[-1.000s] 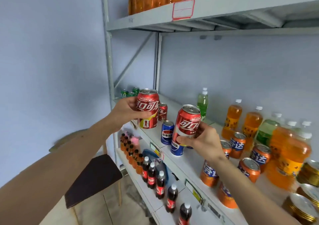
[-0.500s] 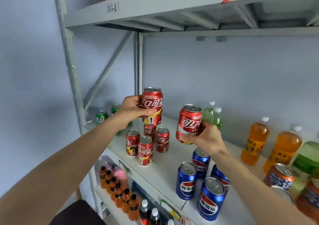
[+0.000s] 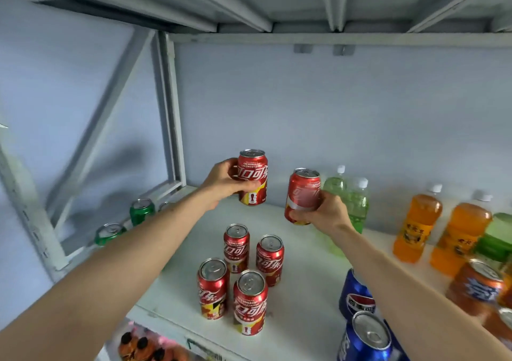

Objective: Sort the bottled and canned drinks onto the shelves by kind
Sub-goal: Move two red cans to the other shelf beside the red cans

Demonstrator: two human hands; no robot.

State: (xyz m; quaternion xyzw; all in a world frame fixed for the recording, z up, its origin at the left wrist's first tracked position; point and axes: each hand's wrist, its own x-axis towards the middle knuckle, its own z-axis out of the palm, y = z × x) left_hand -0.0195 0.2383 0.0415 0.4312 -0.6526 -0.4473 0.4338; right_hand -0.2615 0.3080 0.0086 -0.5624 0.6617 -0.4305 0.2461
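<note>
My left hand [image 3: 225, 184] grips a red cola can [image 3: 252, 177] upright above the white middle shelf [image 3: 302, 299], toward the back. My right hand [image 3: 325, 211] holds a second red cola can [image 3: 302, 194], slightly tilted, just right of it. Below both, several red cola cans [image 3: 243, 274] stand grouped on the shelf. Blue cola cans [image 3: 360, 319] stand at the front right, partly behind my right forearm.
Green cans [image 3: 141, 210] stand at the shelf's left end by the frame post [image 3: 169, 105]. Green bottles [image 3: 356, 202], orange bottles [image 3: 418, 225] and an orange can [image 3: 480, 287] fill the right. The upper shelf's underside [image 3: 277, 3] is close overhead. Small bottles [image 3: 141, 347] show on the shelf below.
The view has closed in on the middle shelf. Both hands have carried their red cans further in, above and behind the group of red cans.
</note>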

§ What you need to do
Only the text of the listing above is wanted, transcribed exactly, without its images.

§ Reply
[-1.000s] 
[-0.500s] 
[+0.000s] 

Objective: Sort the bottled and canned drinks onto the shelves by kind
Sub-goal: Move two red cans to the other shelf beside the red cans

Demonstrator: two human hands; no robot.

State: (xyz m; quaternion xyzw; all in a world frame fixed for the recording, z up, its origin at the left wrist's first tracked position; point and axes: each hand's wrist, its own x-axis towards the middle knuckle, its own z-axis out of the palm, y = z × x) left_hand -0.0195 0.2383 0.0415 0.4312 -0.6526 -0.4473 0.4338; right_hand -0.2615 0.3080 0.0086 -0.5624 0.6617 -0.4305 0.2461
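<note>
My left hand [image 3: 225, 184] grips a red cola can [image 3: 252, 177] upright above the white middle shelf [image 3: 302, 299], toward the back. My right hand [image 3: 325, 211] holds a second red cola can [image 3: 302, 194], slightly tilted, just right of it. Below both, several red cola cans [image 3: 243, 274] stand grouped on the shelf. Blue cola cans [image 3: 360, 319] stand at the front right, partly behind my right forearm.
Green cans [image 3: 141, 210] stand at the shelf's left end by the frame post [image 3: 169, 105]. Green bottles [image 3: 356, 202], orange bottles [image 3: 418, 225] and an orange can [image 3: 480, 287] fill the right. The upper shelf's underside [image 3: 277, 3] is close overhead. Small bottles [image 3: 141, 347] show on the shelf below.
The view has closed in on the middle shelf. Both hands have carried their red cans further in, above and behind the group of red cans.
</note>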

That's the answer, with nothing more to add.